[Dataset items]
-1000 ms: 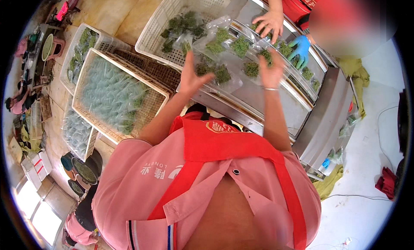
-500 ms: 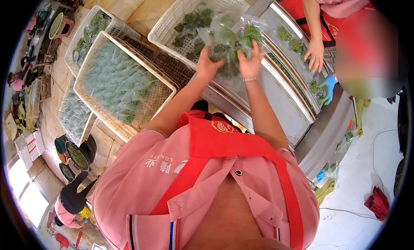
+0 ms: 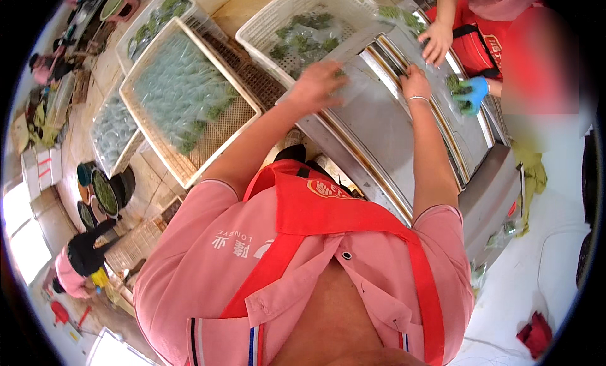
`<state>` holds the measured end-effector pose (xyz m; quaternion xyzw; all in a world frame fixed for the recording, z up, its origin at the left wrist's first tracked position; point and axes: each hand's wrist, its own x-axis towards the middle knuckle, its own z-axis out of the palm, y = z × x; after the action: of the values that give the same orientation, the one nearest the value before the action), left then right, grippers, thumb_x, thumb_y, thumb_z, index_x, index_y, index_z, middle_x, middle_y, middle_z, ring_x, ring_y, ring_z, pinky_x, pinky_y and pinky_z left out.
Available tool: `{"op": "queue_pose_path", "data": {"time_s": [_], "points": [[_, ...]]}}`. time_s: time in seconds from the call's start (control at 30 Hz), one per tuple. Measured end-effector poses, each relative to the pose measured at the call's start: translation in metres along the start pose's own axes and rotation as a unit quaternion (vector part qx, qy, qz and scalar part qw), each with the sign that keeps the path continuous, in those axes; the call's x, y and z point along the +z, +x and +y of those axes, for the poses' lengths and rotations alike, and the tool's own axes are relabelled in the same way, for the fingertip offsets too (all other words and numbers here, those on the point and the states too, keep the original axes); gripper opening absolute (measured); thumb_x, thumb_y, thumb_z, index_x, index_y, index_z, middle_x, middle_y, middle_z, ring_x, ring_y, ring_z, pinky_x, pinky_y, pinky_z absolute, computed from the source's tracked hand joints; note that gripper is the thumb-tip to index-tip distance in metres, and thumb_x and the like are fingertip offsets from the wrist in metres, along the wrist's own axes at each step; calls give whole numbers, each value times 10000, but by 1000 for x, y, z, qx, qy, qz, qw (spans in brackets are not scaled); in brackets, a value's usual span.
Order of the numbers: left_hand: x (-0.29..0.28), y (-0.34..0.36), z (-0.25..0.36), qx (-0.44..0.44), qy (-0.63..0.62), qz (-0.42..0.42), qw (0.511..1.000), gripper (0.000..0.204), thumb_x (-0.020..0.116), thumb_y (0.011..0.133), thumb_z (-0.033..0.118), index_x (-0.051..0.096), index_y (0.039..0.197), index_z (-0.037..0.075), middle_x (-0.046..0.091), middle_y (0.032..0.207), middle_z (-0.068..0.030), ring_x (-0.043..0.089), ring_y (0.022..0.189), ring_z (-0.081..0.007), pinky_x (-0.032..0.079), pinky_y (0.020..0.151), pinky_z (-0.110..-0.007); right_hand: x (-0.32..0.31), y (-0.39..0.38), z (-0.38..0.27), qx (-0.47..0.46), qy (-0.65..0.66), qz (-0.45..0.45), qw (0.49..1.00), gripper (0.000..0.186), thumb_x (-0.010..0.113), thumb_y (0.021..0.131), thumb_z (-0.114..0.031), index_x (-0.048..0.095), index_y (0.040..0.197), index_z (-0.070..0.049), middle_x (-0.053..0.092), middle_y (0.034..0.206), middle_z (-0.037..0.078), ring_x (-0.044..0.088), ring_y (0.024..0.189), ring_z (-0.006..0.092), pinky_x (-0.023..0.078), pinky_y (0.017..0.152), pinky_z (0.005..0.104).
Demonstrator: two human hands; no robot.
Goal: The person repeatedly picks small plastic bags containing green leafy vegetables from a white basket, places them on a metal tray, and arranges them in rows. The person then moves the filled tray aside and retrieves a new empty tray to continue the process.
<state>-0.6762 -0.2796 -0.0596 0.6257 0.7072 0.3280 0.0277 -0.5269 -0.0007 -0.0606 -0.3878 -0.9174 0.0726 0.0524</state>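
My left hand (image 3: 317, 86), blurred by motion, is over the near left edge of a steel machine (image 3: 363, 113), beside a white perforated basket (image 3: 252, 41). Its fingers are too smeared to read. Curled fingers of my right hand (image 3: 415, 83) rest at a long metal bar (image 3: 435, 123) across the machine; what they grip, if anything, is hidden. Clear bags of leafy greens (image 3: 307, 41) lie in the basket. Across the machine, a co-worker's blue-gloved hand (image 3: 472, 96) is on bagged greens (image 3: 456, 85), and that person's bare hand (image 3: 437, 42) reaches over the far side.
To my left, a cream crate (image 3: 142, 132) full of bagged greens stands on brown crates (image 3: 255, 82), with other filled crates around it. Tubs (image 3: 104, 192) stand on the tiled floor at far left. Another person (image 3: 79, 265) bends at lower left.
The bagged greens between my hands are gone from them; bags lie in the white basket. My right hand has moved right to the metal bar, and my left hand is lower.
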Motion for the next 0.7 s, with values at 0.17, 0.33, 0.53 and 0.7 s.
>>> {"op": "queue_pose_path", "data": {"time_s": [0.17,0.33,0.53,0.7], "points": [[18,-9,18,83,158,-150,972,374,600,799,342,578,1154,228,412,1359,-73,327,1286,-287,219,1063,-499,6,7,24,-95,-170,-16,981,195,510,801,-147,542,992,-119,583,1003,139,591,904,334,495,759,439],[-2,-21,-22,-138,332,-26,933,443,465,898,380,435,1319,245,362,1393,-71,286,1306,-283,185,1076,-483,3,-13,11,-141,-66,-4,988,205,470,805,-134,582,973,-98,593,912,151,581,903,324,486,753,432],[-8,-114,-2,-251,132,229,931,363,623,780,252,567,1108,107,515,1218,-109,441,1160,-315,317,982,-486,-8,-85,-35,-129,78,-85,985,253,603,792,-208,592,1008,-77,585,1034,126,572,946,273,473,795,365],[-14,-249,-3,-423,86,242,869,438,668,761,284,555,1127,72,521,1216,-155,475,1132,-333,355,975,-430,10,-128,-134,-258,325,-93,905,518,715,741,-176,507,1206,-84,508,1182,97,533,1014,223,459,850,337]]}}
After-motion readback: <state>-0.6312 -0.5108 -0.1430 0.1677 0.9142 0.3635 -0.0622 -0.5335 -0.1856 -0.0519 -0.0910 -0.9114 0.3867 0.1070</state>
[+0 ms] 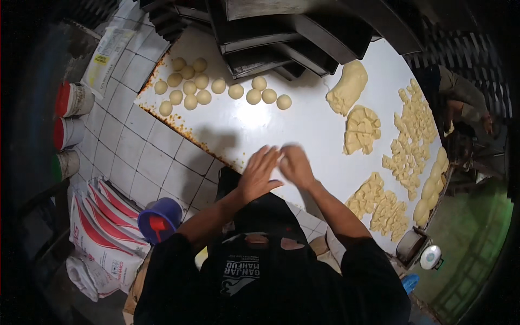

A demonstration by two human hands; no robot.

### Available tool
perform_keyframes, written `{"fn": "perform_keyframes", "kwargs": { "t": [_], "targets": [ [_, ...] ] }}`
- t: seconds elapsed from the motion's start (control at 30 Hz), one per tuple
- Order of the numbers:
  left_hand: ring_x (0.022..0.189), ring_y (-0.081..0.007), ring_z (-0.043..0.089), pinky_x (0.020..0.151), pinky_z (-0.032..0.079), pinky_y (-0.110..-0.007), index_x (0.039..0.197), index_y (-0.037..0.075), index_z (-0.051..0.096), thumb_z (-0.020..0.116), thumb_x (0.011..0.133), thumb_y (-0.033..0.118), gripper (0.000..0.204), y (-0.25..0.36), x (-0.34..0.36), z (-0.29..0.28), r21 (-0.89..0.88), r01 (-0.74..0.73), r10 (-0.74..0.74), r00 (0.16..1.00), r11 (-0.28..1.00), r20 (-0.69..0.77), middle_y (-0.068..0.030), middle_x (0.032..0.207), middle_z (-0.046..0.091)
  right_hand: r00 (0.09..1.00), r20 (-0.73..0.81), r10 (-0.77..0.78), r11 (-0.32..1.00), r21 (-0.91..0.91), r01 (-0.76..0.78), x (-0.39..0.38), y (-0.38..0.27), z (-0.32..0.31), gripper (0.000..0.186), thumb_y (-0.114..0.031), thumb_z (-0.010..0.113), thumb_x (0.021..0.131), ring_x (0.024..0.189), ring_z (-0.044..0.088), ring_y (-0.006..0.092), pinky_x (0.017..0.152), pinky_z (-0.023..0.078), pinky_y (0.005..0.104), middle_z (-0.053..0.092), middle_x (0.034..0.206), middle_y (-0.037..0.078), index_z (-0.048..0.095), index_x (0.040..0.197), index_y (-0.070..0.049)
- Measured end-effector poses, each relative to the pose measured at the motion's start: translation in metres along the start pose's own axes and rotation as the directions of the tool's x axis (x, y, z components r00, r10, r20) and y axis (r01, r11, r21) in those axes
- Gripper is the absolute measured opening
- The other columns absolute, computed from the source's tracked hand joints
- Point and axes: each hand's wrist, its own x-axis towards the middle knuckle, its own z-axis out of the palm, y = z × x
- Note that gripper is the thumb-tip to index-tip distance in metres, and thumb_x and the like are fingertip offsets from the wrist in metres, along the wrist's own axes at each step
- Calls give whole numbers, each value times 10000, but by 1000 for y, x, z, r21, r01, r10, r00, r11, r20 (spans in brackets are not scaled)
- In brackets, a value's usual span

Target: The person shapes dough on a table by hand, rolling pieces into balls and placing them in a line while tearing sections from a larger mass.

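Observation:
Over the near edge of the white table [303,130], my left hand [259,172] lies with its fingers stretched out and its thumb apart. Right beside it, my right hand [296,166] is curled and a little blurred by motion; anything under its palm is hidden. The fingertips of the two hands almost meet. Beyond them, several round dough balls [189,88] sit at the far left, with more spread toward the middle. To the right are a large dough lump [348,86] and a scored dough piece [362,130].
Many cut dough pieces [409,141] cover the table's right side, with another cluster [374,200] nearer me. Long dough rolls [431,187] line the right edge. Dark metal pans [271,46] stack at the back. Left are sacks [108,233] and a blue bucket [160,216]. A person [460,95] is at right.

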Motion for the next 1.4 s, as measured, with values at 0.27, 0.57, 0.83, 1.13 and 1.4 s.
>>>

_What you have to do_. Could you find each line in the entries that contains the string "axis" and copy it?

_Solution for this problem_.
`<state>` holds the measured end-effector pose (xyz m; quaternion xyzw; all in a world frame fixed for the recording, z up, its origin at the left wrist's first tracked position; point and axes: each hand's wrist, its own x-axis towards the middle knuckle, its own z-axis out of the palm, y = z × x; after the action: of the values that give the same orientation, the one nearest the value before the action), left then right, grippers, thumb_x, thumb_y, thumb_z, index_x, index_y, index_z, middle_x, middle_y, middle_z, ring_x, ring_y, ring_z, pinky_x, pinky_y and pinky_z left out.
- Measured end-effector poses, each relative to the pose measured at the motion's start: translation in metres along the start pose's own axes and rotation as the directions of the tool's x axis (x, y, z components r00, r10, r20) and y axis (r01, r11, r21) in those axes
- Point and axes: each hand's wrist, its own x-axis towards the middle knuckle, its own z-axis out of the palm, y = z × x

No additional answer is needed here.